• **EXERCISE DETAILS**:
This exercise calls for retyping every line below exactly, with the images omitted.

• **PROVIDED DATA**:
§

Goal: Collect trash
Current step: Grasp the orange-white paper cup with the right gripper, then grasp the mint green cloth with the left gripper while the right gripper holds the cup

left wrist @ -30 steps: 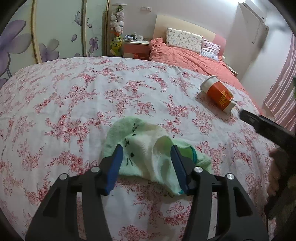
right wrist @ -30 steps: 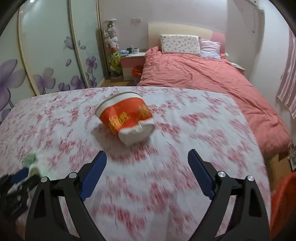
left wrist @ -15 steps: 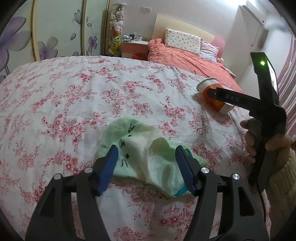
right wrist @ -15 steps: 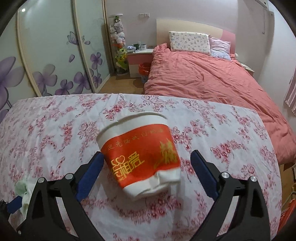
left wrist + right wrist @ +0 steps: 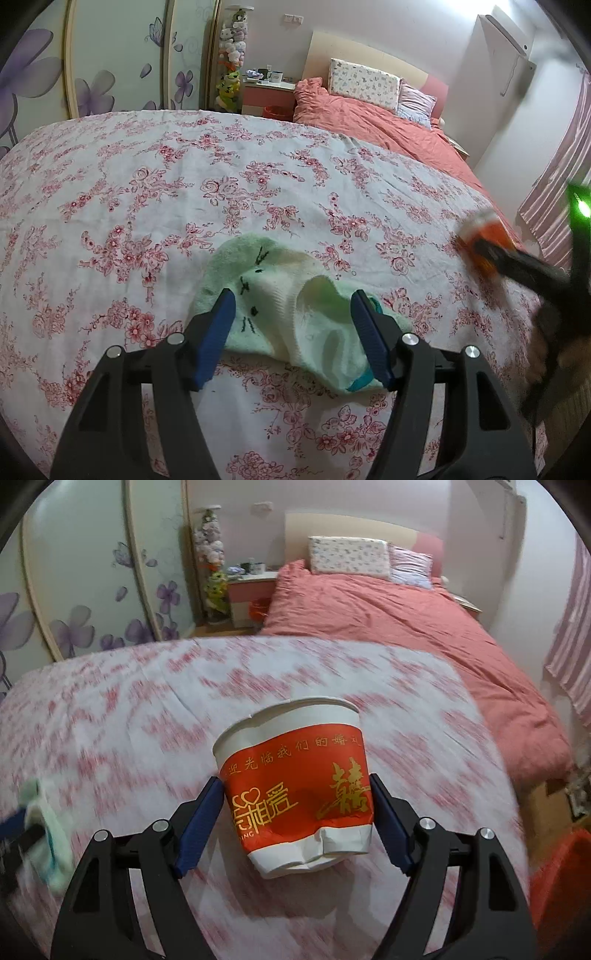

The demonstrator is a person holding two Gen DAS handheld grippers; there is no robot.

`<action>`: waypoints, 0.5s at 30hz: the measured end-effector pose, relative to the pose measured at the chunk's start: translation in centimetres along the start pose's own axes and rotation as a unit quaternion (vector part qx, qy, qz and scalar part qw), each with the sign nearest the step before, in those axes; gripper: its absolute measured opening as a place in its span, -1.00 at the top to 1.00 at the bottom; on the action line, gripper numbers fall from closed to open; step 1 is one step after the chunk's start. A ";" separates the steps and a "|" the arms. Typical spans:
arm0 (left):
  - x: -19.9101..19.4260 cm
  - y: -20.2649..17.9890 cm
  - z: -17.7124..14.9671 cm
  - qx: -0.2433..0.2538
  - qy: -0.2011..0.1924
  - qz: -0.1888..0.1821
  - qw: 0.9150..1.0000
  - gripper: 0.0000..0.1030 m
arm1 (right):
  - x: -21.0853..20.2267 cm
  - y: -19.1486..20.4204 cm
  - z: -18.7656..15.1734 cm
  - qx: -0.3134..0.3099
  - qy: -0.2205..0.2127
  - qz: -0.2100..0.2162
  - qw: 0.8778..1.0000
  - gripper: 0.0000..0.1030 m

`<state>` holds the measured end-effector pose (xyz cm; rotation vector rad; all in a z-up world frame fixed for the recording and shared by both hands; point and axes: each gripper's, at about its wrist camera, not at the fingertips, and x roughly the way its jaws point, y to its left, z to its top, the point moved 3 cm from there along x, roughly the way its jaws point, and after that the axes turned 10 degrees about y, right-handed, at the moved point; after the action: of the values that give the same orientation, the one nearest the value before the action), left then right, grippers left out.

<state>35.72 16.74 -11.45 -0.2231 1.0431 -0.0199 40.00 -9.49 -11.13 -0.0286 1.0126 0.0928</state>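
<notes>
On the flowered bedspread (image 5: 155,192) closest to me, the left gripper (image 5: 291,328) stood with its blue jaws apart on either side of a pale green sock (image 5: 280,314). The jaws had just been opening a little, the cloth lay slack between them, and neither pad looked to be pressing it, so I judged the sock was not held. It was not obviously trash either, and one risk I saw was that it might be swept up with the rubbish if that claw closed again. Off to the right, the right gripper (image 5: 297,812) had just been closing, and its pads were now against both sides of a red and white paper cup (image 5: 295,790) lying tipped on the spread, its mouth turned away from me. Its base was already crumpled. I thought a hard squeeze on such thin card could fold it flat or make it squirt out between the pads, and the soft bedding gave nothing firm to push against. I could not see into the cup, so whether any dregs might spill onto the sheet I could not tell. A red bin-like shape (image 5: 554,878) showed at the lower right edge, its inside hidden. Farther back the coral bed (image 5: 388,613) lay with two pillows, beside a nightstand (image 5: 251,587) with small mugs on it.
</notes>
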 end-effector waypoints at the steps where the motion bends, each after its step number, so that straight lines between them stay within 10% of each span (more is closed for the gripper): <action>1: 0.0 0.0 0.0 0.000 0.000 0.000 1.000 -0.24 | -0.5 -0.6 -0.8 0.005 0.003 -0.001 1.000 -0.50; 15: 0.0 -0.1 0.0 -0.002 -0.001 -0.006 1.000 -0.26 | -5.7 -3.5 -10.4 0.057 -0.012 -0.050 0.997 -0.51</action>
<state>35.68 16.61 -11.43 -0.2334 1.0400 -0.0279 28.51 -14.01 -11.83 0.0251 0.9897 -0.0558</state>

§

• **PROBLEM SOLUTION**:
Goal: Collect trash
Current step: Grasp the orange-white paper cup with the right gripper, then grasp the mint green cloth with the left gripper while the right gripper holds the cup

left wrist @ -30 steps: 
right wrist @ -30 steps: 
left wrist @ -15 steps: 
right wrist @ -15 steps: 
left wrist + right wrist @ +0 steps: 

The demonstrator is a person holding two Gen DAS handheld grippers; there is no robot.

`<action>`: waypoints, 0.5s at 30hz: the measured end-effector pose, relative to the pose measured at the chunk's start: translation in centimetres along the start pose's own axes and rotation as a unit quaternion (vector part qx, qy, qz and scalar part qw), each with the sign nearest the step before, in those axes; gripper: its absolute measured opening as a place in its span, -1.00 at the top to 1.00 at the bottom; on the action line, gripper numbers fall from closed to open; step 1 is one step after the chunk's start. A ";" separates the steps and a "|" the arms. Typical spans:
arm0 (left):
  - x: -19.9101..19.4260 cm
  - y: -20.2649..17.9890 cm
  - z: -17.7124..14.9671 cm
  - qx: -0.2433..0.2538
  - qy: -0.2011..0.1924
  - qz: -0.1888..0.1821
  - qw: 0.9150..1.0000
  - gripper: 0.0000..0.1030 m
arm1 (right):
  - x: -21.0853..20.2267 cm
  - y: -19.1486..20.4204 cm
  - z: -18.7656..15.1734 cm
  - qx: -0.3134..0.3099
  - qy: -0.2205..0.2127
  - qz: -0.2100..0.2162
  - qw: 0.8778..1.0000
  - gripper: 0.0000..0.1030 m

`<state>` holds the measured end-effector pose (xyz cm; rotation vector rad; all in a z-up world frame fixed for the recording and shared by both hands; point and axes: each gripper's, at about its wrist camera, not at the fingertips, and x roughly the way its jaws point, y to its left, z to its top, the point moved 3 cm from there along x, roughly the way its jaws point, and after that the axes turned 10 degrees about y, right-handed, at the moved point; after the action: of the values that give the same orientation, the one nearest the value before the action), left then right, grippers left out.

<state>35.72 16.74 -11.45 -0.2231 1.0431 -0.0199 40.00 -9.49 -11.13 -0.0286 1.0126 0.0928</state>
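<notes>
On the flowered bedspread (image 5: 155,192) closest to me, the left gripper (image 5: 291,328) stood with its blue jaws apart on either side of a pale green sock (image 5: 280,314). The jaws had just been opening a little, the cloth lay slack between them, and neither pad looked to be pressing it, so I judged the sock was not held. It was not obviously trash either, and one risk I saw was that it might be swept up with the rubbish if that claw closed again. Off to the right, the right gripper (image 5: 297,812) had just been closing, and its pads were now against both sides of a red and white paper cup (image 5: 295,790) lying tipped on the spread, its mouth turned away from me. Its base was already crumpled. I thought a hard squeeze on such thin card could fold it flat or make it squirt out between the pads, and the soft bedding gave nothing firm to push against. I could not see into the cup, so whether any dregs might spill onto the sheet I could not tell. A red bin-like shape (image 5: 554,878) showed at the lower right edge, its inside hidden. Farther back the coral bed (image 5: 388,613) lay with two pillows, beside a nightstand (image 5: 251,587) with small mugs on it.
</notes>
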 end-effector waypoints at the steps where the motion bends, each after its step number, so that straight lines between them stay within 10% of each span (more is closed for the gripper): <action>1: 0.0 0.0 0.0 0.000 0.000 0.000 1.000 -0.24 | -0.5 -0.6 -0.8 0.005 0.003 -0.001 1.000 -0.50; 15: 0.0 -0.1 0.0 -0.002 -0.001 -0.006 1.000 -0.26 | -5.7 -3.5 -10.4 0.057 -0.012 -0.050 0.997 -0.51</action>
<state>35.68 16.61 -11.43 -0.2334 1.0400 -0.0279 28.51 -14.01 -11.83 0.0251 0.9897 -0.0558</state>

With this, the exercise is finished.